* **RECORDED DATA**:
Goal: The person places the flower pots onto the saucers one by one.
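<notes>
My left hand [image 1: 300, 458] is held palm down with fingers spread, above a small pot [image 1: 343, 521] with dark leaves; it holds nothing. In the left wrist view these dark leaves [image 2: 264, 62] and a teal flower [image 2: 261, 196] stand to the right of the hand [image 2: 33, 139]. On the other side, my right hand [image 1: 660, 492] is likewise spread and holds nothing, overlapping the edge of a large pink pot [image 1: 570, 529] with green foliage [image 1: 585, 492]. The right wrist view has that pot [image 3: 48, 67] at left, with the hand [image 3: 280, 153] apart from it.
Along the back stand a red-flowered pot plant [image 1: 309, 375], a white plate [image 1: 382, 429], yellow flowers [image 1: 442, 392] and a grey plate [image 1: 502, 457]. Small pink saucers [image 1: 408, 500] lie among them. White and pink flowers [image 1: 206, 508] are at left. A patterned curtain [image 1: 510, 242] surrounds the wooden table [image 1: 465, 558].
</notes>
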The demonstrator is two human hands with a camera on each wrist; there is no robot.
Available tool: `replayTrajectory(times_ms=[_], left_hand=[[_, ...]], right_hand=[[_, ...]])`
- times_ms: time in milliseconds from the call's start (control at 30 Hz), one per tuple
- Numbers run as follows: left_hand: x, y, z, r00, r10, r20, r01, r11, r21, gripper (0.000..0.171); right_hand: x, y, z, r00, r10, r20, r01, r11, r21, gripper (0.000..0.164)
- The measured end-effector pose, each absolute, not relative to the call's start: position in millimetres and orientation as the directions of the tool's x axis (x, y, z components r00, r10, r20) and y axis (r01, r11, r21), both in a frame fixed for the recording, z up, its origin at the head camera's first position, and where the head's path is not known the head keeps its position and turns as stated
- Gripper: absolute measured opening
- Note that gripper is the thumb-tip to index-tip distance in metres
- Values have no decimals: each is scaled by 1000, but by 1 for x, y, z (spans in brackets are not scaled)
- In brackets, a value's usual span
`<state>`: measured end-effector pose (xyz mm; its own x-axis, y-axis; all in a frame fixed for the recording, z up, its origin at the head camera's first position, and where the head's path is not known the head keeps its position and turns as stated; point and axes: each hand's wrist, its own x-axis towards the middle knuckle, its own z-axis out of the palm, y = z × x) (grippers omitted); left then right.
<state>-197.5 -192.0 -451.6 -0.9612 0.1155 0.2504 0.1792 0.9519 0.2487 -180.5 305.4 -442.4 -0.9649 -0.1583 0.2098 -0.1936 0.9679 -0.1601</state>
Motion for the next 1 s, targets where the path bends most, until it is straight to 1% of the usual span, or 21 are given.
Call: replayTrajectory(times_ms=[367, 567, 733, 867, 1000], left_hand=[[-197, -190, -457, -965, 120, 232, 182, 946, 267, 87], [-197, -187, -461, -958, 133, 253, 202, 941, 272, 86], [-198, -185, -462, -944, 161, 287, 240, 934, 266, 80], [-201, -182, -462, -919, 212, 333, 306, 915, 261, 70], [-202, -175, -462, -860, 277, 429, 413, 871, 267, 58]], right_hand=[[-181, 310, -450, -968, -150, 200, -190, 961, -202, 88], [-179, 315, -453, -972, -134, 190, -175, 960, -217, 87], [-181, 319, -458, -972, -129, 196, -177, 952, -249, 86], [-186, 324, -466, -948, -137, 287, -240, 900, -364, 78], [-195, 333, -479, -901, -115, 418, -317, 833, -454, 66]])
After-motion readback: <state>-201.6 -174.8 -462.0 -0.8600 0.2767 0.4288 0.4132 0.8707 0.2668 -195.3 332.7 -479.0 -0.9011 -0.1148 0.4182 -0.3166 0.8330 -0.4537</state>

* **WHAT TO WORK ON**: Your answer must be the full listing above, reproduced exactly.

* **OUTPUT FOR THIS TASK**:
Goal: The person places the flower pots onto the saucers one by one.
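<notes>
My left hand [image 1: 300, 458] is held palm down with fingers spread, above a small pot [image 1: 343, 521] with dark leaves; it holds nothing. In the left wrist view these dark leaves [image 2: 264, 62] and a teal flower [image 2: 261, 196] stand to the right of the hand [image 2: 33, 139]. On the other side, my right hand [image 1: 660, 492] is likewise spread and holds nothing, overlapping the edge of a large pink pot [image 1: 570, 529] with green foliage [image 1: 585, 492]. The right wrist view has that pot [image 3: 48, 67] at left, with the hand [image 3: 280, 153] apart from it.
Along the back stand a red-flowered pot plant [image 1: 309, 375], a white plate [image 1: 382, 429], yellow flowers [image 1: 442, 392] and a grey plate [image 1: 502, 457]. Small pink saucers [image 1: 408, 500] lie among them. White and pink flowers [image 1: 206, 508] are at left. A patterned curtain [image 1: 510, 242] surrounds the wooden table [image 1: 465, 558].
</notes>
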The demonstrator is two human hands with a camera on each wrist; there is no robot.
Available tool: `replayTrajectory(times_ms=[_], left_hand=[[_, ...]], right_hand=[[_, ...]])`
- times_ms: time in milliseconds from the call's start (control at 30 Hz), one per tuple
- Numbers run as follows: left_hand: x, y, z, r00, r10, r20, r01, r11, r21, gripper (0.000..0.171); right_hand: x, y, z, r00, r10, r20, r01, r11, r21, gripper (0.000..0.164)
- The measured end-effector pose, each absolute, not relative to the call's start: position in millimetres and orientation as the directions of the tool's x axis (x, y, z components r00, r10, r20) and y axis (r01, r11, r21), both in a frame fixed for the recording, z up, its origin at the head camera's first position, and where the head's path is not known the head keeps its position and turns as stated
- Gripper: absolute measured opening
- Note that gripper is the thumb-tip to index-tip distance in metres
- Values have no decimals: each is scaled by 1000, but by 1 for x, y, z (spans in brackets are not scaled)
- In brackets, a value's usual span
`<state>`: measured end-effector pose (xyz mm; its own x-axis, y-axis; all in a frame fixed for the recording, z up, its origin at the head camera's first position, and where the head's path is not known the head keeps its position and turns as stated; point and axes: each hand's wrist, its own x-axis towards the middle knuckle, its own z-axis out of the palm, y = z × x) (grippers omitted); left then right.
<state>-197.5 -192.0 -451.6 -0.9612 0.1155 0.2504 0.1792 0.9519 0.2487 -180.5 305.4 -442.4 -0.9649 -0.1583 0.2098 -0.1936 0.9679 -0.1601</state>
Motion for the next 1 s, targets where the path bends most, until it is straight to 1% of the usual span, or 21 are given.
Call: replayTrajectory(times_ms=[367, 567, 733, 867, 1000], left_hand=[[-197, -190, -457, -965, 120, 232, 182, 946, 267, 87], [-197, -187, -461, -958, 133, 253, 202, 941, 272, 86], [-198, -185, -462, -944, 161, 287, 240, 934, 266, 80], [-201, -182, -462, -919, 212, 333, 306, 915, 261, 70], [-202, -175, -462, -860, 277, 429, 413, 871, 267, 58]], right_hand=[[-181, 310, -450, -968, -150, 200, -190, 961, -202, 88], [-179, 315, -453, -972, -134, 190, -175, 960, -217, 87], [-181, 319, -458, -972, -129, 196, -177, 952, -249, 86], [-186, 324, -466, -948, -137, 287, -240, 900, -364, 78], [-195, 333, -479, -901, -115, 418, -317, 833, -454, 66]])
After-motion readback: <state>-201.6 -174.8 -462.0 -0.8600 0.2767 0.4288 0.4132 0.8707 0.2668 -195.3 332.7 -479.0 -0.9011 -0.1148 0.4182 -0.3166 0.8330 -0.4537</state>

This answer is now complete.